The study was prematurely stopped when a significant number of the patients in the sildenafil treatment arm (46 percent) began experiencing serious side effects (primarily sickle cell pain crises requiring hospitalization), compared with only 22 percent of those in the placebo arm. Headache and blurred vision, which were expected side effects of sildenafil, were also experienced. The patients in the sildenafil group had more headaches (27 percent versus 14 percent) and more blurred vision (11 percent versus 3 percent) than the placebo group.
Prior to stopping the study, 33 patients had completed the 16-week assessment and were found to have no change in TRV value or in the walking distance test. On pain questionnaires, patients on the sildenafil treatment also reported worsening pain during walking and less enjoyment of life when compared to the patients on placebo.

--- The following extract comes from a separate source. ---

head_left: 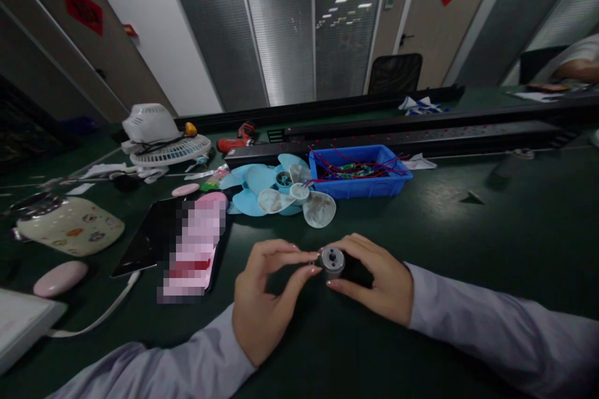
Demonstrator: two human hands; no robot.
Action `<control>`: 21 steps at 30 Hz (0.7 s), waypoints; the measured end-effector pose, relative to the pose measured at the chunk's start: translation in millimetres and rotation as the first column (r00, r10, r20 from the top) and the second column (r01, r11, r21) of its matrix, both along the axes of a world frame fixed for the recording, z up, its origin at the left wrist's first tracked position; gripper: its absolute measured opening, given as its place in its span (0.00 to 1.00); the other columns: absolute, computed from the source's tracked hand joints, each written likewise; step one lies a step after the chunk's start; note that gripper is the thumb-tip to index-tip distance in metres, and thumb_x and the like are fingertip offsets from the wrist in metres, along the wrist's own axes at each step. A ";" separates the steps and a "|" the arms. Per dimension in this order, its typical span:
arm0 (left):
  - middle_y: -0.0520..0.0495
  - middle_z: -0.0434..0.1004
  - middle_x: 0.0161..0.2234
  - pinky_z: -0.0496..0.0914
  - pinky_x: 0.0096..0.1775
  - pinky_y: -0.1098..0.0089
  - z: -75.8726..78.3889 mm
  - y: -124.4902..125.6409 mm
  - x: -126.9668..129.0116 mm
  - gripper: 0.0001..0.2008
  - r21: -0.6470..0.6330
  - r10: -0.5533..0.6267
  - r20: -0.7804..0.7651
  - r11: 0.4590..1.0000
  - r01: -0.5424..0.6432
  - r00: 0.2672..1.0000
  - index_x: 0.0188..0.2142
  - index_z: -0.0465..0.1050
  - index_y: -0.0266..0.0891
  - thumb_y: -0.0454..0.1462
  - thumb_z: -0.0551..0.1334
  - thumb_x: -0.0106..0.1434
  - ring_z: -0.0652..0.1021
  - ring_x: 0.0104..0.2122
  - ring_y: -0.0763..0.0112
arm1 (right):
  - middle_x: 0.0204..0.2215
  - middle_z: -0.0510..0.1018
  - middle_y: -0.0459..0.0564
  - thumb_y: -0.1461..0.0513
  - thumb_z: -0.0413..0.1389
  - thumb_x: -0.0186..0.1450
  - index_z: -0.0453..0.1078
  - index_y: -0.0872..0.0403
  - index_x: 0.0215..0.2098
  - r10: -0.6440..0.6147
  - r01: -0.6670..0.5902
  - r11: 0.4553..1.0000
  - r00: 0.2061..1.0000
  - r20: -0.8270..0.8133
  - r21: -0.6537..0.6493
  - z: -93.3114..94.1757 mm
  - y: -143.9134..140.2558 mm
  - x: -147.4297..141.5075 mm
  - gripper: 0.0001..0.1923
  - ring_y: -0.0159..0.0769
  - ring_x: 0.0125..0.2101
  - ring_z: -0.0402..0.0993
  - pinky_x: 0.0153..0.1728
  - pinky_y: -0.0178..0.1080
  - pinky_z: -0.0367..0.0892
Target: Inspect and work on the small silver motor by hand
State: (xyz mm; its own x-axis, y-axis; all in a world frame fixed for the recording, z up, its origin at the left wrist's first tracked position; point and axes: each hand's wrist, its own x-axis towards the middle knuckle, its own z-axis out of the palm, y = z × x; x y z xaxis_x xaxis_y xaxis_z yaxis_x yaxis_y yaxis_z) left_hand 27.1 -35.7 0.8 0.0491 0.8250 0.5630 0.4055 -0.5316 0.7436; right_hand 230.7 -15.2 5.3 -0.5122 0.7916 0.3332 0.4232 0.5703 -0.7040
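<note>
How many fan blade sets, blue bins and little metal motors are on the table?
Fan blade sets: 2, light blue and whitish
Blue bin: 1
Metal motor, held by both hands: 1
Total: 4

Both arms are in long sleeves of pale lavender-grey shirt fabric, smooth and light, no visible pattern, logo or buttons from the head view. The left sleeve point(154, 368) ends in a plain cuff at the wrist, with soft folds running up the forearm; the right sleeve point(491, 330) matches, cuff at the wrist, slightly creased. The left hand point(264, 305) and right hand point(374, 280) are bare: no gloves, rings, watch or bands visible, nails short and lightly glossy.
</note>
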 end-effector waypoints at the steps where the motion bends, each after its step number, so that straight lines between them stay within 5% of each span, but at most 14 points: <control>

"Although sildenafil is approved by the U.S. Food and Drug Administration and by the European Medicines Agency for patients with pulmonary arterial hypertension, the Walk-PHaSST study was prematurely stopped for safety concerns. However, these preliminary data should not be interpreted as implying that sildenafil may not be efficacious and safe in select sickle cell patients with documented pulmonary hypertension who are at low risk for vaso-occlusive events," said lead study author Mark Gladwin, MD, Chief of the Division of Pulmonary, Allergy, and Critical Care Medicine and Director of the Vascular Medicine Institute at the University of Pittsburgh Medical Center. "Further investigations are critically needed to find a safe and effective treatment for this patient population at high risk for death from this debilitating condition."